Exercise data Block Start

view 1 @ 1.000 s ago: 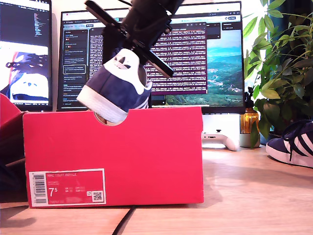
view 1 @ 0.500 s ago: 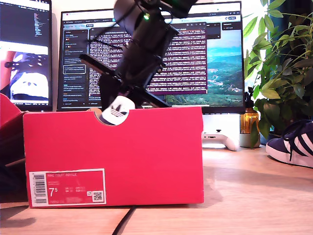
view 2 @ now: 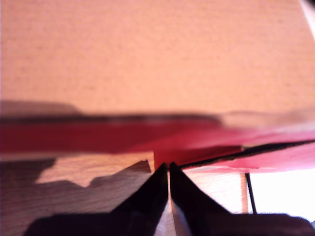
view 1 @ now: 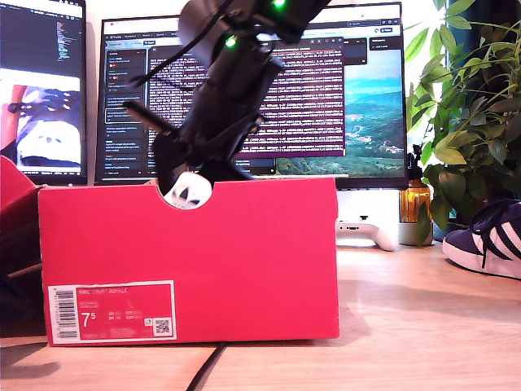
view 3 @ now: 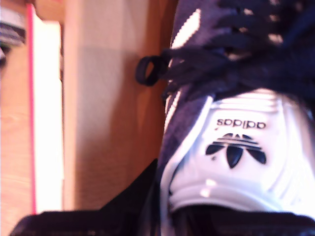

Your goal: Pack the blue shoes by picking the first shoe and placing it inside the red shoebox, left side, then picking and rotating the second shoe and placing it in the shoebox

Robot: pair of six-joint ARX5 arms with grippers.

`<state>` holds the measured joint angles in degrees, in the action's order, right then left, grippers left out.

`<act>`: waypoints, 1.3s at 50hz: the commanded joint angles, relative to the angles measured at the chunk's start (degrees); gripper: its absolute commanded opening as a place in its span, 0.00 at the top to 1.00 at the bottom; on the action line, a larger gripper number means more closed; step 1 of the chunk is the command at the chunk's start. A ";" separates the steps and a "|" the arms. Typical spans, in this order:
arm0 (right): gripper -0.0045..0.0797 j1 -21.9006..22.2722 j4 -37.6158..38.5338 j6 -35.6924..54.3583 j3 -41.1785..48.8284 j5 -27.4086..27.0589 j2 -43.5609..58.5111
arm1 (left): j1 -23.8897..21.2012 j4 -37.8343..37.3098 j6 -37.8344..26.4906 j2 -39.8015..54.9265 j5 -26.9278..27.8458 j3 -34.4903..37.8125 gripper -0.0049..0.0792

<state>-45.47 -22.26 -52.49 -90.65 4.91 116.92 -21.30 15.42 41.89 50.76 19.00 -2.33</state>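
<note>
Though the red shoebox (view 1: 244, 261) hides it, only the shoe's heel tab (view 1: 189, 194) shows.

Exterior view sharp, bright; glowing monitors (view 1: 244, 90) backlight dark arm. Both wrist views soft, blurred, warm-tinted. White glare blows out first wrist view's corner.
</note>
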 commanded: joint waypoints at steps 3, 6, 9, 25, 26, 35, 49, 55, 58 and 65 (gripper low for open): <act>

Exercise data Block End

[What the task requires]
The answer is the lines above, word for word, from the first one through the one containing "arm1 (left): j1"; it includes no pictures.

[Exercise answer]
view 1 @ 1.000 s ago: 
view 1 @ 0.500 s ago: 
view 2 @ now: 
view 1 @ now: 
view 3 @ now: 

Your goal: Pack the blue shoes by picking the first shoe and placing it inside the red shoebox, left side, then picking and rotating the second shoe and placing it in the shoebox

Robot: pair of six-joint ARX5 arms with grippers.

`<state>` holds the measured joint angles in degrees, in the action's order, right then left, grippers left out.

`<act>`: waypoints, 1.3s at 50hz: the commanded joint angles, relative to the angles measured at the chunk's start (degrees); gripper: its absolute commanded opening as a place in its span, 0.00 at the top to 1.00 at the bottom; on the action line, a larger gripper number means more closed; step 1 of the chunk is the command at the chunk's start. A ";" separates the steps and a "|" the arms. Typical spans, in this order:
arm0 (right): gripper -0.0045..0.0797 j1 -21.9006..22.2722 j4 -37.6158..38.5338 j6 -35.6924..54.3583 j3 -41.1785..48.8284 j5 -27.4086..27.0589 j2 -43.5609..58.5111
arm1 (left): j1 -23.8897..21.2012 j4 -37.8343..37.3098 j6 -37.8344..26.4906 j2 -39.8015..54.9265 j5 -26.9278..27.8458 j3 -34.4903..37.8125 gripper -0.0049..0.0792

The answer has been fully stated.